Yaz, açık hava partilerinin ve lezzetli barbekü ziyafetlerinin tadını çıkarma zamanıdır. Ancak geleneksel arka bahçe partisi ücretiniz daha hızlı yaşlanmanıza ve sizi diyabet, kilo alma ve diğer sağlık sorunları için riske atmanıza neden olabilir. Menülerinizi hafifletmek ve bikiniyi (tamam, tankini) tüm yaz boyunca canlı tutmak için bu 10 kolay, sağlıklı ızgara ipucunu kullanın.
1. Şekerli içeceklere 'sayonara' deyin
Kokteyller ve şekerli gazlı içecekler yemek pişirmenin temelleridir, ancak bu boş kaloriler gerçekten rafa kaldırılabilir. Örneğin, bir çilekli kokteyl size yaklaşık 6 Weight Watchers PUANI'na mal olacak. Bu, bütün bir şeker çubuğunu yemek gibi. Bunun yerine, düşük kalorili tatlandırıcı veya hafif bira içeren kokteylleri tercih edin. Çocuklar için, sodayı nar veya kızılcık suyu ile soda gibi düşük şekerli içeceklerle değiştirin.

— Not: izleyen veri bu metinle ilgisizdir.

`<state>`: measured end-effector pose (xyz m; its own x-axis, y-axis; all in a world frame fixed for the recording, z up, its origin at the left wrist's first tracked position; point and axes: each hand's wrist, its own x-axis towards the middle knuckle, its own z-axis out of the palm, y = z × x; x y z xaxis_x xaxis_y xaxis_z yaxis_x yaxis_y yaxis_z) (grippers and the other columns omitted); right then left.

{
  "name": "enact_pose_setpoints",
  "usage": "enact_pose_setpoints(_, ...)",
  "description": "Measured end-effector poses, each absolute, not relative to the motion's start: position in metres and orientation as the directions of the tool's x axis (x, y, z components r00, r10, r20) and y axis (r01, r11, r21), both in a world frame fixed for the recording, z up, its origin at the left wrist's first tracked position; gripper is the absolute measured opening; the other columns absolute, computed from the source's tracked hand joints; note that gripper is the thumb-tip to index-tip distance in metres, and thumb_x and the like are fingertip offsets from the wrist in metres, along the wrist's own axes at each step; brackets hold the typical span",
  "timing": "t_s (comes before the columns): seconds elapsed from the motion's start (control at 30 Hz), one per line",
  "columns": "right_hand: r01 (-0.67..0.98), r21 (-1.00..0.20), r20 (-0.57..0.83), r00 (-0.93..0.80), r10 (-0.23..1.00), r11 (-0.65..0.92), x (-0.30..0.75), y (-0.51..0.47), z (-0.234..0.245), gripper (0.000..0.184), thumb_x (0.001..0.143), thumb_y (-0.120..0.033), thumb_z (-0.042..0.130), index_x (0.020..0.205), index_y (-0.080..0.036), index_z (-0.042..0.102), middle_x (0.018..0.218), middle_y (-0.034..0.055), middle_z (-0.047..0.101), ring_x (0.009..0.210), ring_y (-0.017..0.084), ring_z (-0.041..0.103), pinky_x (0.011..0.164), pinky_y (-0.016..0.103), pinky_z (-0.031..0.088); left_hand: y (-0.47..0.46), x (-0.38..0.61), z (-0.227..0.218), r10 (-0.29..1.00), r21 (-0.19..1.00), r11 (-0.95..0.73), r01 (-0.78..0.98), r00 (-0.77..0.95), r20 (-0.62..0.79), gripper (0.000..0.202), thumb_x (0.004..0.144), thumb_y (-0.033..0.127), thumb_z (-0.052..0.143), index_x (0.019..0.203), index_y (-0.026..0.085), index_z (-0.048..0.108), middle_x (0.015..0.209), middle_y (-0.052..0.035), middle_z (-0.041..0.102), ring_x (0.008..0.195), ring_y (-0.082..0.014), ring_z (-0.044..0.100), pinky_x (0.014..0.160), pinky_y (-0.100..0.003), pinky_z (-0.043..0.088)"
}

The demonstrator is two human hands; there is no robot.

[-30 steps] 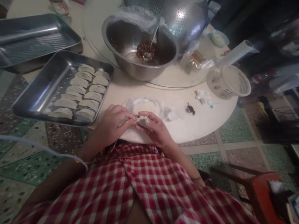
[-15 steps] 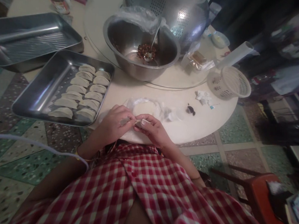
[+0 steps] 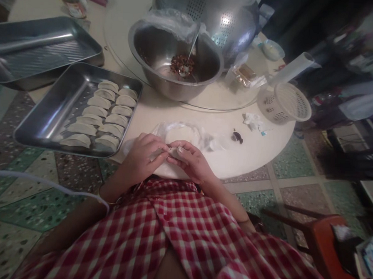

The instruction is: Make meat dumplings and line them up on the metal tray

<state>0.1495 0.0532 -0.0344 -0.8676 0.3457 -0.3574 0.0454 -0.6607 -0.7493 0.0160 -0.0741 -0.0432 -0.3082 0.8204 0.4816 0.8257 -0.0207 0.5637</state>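
Close to the table's front edge, my left hand (image 3: 147, 155) and my right hand (image 3: 190, 159) meet, fingertips pinching the edge of one pale dumpling (image 3: 172, 150). Most of that dumpling is hidden behind the fingers. Just beyond the hands lies a stack of round white dumpling wrappers (image 3: 182, 135) on clear plastic. To the left, a metal tray (image 3: 50, 120) holds two rows of folded dumplings (image 3: 81, 128). A large steel bowl (image 3: 176, 89) stands further back, with dark chopped filling (image 3: 178, 65) and a spoon (image 3: 193, 46) in it.
Another metal tray (image 3: 47, 45) sits at the far left. Behind the bowl leans a big perforated colander (image 3: 208, 15). On the right are a white plastic basket (image 3: 284, 103), a plastic-wrapped package (image 3: 246, 74), a crumpled tissue (image 3: 252, 121) and a small dark scrap (image 3: 237, 136).
My fingers have shifted slightly along the dumpling's edge, the right thumb pressing closer in. Trays, bowl and wrappers stay where they were.
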Motion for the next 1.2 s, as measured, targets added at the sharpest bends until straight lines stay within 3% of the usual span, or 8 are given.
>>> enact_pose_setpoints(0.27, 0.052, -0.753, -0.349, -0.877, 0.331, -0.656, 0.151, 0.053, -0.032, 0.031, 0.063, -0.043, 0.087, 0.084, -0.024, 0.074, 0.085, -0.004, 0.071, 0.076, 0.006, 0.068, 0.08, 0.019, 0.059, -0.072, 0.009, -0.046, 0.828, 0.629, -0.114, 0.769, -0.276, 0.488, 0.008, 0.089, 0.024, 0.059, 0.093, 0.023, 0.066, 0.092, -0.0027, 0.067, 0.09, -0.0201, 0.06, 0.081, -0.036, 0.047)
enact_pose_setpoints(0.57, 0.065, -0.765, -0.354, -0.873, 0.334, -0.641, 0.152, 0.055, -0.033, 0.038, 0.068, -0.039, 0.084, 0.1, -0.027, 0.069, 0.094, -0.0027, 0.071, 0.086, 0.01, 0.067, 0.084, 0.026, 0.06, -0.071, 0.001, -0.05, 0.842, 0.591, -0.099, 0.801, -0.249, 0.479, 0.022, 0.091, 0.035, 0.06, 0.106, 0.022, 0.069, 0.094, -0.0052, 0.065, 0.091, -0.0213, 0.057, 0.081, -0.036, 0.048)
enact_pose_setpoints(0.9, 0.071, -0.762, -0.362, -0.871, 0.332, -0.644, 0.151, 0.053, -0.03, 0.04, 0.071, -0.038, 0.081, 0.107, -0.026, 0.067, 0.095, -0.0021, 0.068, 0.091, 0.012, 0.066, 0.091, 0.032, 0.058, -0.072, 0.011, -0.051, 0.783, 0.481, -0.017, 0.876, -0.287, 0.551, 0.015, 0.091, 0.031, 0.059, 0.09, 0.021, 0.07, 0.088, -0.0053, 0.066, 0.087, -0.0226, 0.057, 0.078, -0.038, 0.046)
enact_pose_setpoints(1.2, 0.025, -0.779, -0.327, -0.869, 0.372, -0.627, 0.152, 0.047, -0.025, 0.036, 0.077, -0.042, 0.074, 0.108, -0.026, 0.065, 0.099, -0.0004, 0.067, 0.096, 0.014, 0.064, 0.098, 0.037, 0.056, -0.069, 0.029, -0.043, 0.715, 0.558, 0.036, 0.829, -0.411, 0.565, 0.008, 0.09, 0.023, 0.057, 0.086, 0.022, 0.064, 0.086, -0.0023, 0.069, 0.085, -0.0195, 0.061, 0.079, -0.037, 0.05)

2. Kendini o çim sandalyeden soyun
Çoğu ana yemeğin ızgarada pişmesi yaklaşık 20 dakika sürer, bu da çocuklarla birlikte fazladan kalori yakmaya yetecek kadar zaman alır. 20 dakika boyunca bir frizbi atın veya dostça bir kickball oyunu oynayın ve yaklaşık 100 kalori yakın.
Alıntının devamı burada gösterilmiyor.